Work instruction ▸ Output only the lines of the entries that follow, starting at the one with "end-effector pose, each" and running down to the one with "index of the", both included and unchanged.

Input data ▸
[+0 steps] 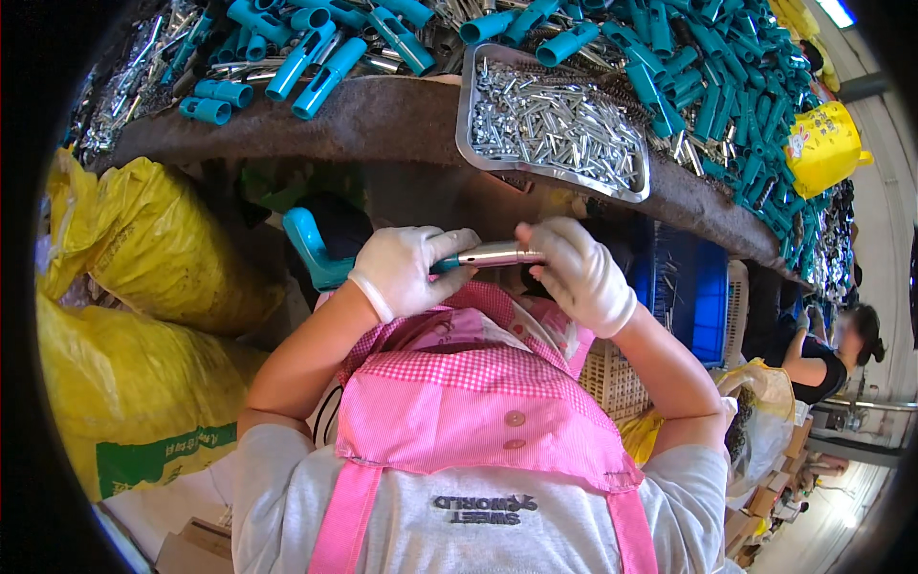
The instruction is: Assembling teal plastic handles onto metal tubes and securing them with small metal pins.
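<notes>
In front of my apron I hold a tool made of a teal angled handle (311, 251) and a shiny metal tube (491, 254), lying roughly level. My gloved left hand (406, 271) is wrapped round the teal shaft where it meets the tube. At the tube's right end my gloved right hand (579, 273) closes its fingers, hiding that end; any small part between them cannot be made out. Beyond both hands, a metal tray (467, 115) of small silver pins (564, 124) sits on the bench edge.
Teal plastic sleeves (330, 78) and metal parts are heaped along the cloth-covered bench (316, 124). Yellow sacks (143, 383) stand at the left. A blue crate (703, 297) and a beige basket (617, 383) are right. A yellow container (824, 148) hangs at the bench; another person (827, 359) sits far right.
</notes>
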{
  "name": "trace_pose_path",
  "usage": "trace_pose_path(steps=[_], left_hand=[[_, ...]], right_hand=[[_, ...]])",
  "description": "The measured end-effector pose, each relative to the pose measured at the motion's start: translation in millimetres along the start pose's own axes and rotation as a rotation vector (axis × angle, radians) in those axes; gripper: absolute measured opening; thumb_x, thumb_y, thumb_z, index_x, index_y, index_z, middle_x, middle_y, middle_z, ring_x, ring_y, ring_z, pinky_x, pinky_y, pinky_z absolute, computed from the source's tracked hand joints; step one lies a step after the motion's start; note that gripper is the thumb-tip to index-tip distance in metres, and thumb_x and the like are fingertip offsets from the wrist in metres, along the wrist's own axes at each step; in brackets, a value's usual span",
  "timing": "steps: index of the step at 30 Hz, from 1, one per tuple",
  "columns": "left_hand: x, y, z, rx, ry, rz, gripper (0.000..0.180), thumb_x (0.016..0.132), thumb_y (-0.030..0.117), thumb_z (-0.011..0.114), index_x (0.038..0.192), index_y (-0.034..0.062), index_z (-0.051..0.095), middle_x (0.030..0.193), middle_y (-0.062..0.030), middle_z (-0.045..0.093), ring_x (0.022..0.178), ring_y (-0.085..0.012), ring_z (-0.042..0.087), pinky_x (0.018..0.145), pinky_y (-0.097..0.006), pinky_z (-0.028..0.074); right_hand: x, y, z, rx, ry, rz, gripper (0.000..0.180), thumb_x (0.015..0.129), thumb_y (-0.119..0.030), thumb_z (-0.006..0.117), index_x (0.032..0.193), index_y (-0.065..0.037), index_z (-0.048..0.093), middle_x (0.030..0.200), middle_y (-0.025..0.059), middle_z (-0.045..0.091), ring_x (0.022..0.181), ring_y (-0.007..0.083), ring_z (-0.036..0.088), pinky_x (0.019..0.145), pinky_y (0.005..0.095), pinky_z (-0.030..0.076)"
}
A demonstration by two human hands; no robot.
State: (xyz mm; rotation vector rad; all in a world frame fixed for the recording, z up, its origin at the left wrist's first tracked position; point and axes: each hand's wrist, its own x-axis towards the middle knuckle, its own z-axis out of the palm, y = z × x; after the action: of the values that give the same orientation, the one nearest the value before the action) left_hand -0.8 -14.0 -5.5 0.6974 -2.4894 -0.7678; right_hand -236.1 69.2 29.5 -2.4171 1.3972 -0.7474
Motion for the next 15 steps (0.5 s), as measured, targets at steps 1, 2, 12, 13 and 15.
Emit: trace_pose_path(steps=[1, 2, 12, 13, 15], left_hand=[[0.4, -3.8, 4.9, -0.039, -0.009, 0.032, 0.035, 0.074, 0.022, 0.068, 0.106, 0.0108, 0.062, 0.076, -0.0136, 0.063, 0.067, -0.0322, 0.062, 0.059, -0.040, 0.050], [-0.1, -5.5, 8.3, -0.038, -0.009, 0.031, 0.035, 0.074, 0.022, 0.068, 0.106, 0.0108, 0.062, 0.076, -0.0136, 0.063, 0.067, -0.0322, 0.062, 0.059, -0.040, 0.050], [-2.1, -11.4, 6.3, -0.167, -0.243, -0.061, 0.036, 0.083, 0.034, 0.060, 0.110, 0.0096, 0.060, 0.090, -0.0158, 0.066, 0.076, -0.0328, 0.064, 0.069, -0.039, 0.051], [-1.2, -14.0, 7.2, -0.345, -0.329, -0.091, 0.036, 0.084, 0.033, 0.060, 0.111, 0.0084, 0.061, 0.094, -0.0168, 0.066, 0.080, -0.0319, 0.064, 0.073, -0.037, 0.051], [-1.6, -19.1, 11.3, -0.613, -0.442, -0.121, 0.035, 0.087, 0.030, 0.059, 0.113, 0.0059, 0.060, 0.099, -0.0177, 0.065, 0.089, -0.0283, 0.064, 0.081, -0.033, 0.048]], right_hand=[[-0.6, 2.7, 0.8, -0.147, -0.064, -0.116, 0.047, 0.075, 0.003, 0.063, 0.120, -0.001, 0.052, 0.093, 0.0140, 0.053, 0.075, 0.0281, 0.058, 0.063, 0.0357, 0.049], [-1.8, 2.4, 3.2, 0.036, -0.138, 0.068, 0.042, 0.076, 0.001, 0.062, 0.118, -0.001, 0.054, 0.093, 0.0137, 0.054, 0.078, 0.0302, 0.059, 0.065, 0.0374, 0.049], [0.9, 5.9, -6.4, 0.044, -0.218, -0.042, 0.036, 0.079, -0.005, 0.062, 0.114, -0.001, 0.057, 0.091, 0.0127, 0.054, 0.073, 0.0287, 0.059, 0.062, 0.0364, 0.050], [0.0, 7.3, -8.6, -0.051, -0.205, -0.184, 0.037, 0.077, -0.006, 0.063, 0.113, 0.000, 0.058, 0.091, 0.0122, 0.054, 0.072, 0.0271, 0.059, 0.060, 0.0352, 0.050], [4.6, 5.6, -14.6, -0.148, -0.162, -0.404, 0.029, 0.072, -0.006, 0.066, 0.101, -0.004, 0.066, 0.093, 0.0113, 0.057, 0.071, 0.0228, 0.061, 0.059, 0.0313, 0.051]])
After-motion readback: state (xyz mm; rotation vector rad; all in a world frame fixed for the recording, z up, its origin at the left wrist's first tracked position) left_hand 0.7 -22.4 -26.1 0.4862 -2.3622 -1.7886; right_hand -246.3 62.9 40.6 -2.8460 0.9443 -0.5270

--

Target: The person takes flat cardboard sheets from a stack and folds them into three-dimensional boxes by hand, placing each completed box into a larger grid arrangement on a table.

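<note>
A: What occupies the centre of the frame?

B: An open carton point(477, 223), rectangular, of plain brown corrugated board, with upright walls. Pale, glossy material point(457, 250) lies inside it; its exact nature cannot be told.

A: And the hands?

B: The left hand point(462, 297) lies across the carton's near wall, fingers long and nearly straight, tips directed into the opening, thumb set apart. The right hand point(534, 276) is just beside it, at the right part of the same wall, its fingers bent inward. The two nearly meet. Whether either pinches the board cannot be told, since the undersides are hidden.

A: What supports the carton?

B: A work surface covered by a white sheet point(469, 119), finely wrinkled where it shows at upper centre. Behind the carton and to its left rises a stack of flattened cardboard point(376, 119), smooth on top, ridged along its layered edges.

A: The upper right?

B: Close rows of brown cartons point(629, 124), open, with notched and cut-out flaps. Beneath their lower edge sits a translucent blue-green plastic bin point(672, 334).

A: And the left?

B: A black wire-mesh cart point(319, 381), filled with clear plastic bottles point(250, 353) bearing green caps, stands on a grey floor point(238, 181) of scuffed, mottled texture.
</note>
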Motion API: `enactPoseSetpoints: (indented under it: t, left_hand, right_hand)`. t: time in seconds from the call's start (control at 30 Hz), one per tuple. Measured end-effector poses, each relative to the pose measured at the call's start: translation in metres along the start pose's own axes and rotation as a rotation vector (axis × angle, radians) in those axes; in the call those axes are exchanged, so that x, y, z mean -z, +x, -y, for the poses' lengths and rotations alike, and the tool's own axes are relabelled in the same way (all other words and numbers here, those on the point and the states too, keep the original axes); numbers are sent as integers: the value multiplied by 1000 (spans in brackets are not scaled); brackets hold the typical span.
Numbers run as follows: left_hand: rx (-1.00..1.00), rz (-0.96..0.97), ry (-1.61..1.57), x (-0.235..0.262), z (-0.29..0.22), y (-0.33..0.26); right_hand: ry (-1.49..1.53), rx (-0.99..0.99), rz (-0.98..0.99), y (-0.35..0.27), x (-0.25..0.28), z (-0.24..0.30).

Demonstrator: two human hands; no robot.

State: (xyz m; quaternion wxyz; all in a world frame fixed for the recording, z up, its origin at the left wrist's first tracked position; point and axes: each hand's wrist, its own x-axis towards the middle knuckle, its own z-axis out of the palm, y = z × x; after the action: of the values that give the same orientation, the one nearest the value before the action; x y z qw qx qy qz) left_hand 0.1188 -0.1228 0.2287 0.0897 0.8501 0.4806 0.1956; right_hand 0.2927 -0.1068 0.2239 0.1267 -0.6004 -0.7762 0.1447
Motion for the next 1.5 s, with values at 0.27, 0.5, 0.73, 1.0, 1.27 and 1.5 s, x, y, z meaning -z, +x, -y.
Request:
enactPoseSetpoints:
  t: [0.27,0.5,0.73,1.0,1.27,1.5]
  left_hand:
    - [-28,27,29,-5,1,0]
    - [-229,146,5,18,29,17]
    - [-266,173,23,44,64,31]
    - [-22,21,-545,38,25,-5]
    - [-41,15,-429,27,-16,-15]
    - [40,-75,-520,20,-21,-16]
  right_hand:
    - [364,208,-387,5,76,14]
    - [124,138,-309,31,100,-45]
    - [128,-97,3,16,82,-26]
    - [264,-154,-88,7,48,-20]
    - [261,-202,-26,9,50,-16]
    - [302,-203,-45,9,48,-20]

Result for this task ▸
  "description": "The measured end-effector pose, each relative to the pose measured at the motion's start: translation in millimetres along the start pose's own axes and rotation as a rotation vector (axis × angle, radians) in those axes; gripper: absolute measured opening; thumb_x, thumb_y, thumb_z, index_x, index_y, index_z, middle_x, middle_y, middle_z, ring_x, ring_y, ring_z, pinky_x, pinky_y, pinky_z absolute, computed from the source's tracked hand joints; step one lies a step after the motion's start; note that gripper is the thumb-tip to index-tip distance in metres, and thumb_x and the like are fingertip offsets from the wrist in metres, along the wrist's own axes at each step; in brackets, a value's usual span",
  "timing": "steps: index of the step at 30 Hz, from 1, one per tuple",

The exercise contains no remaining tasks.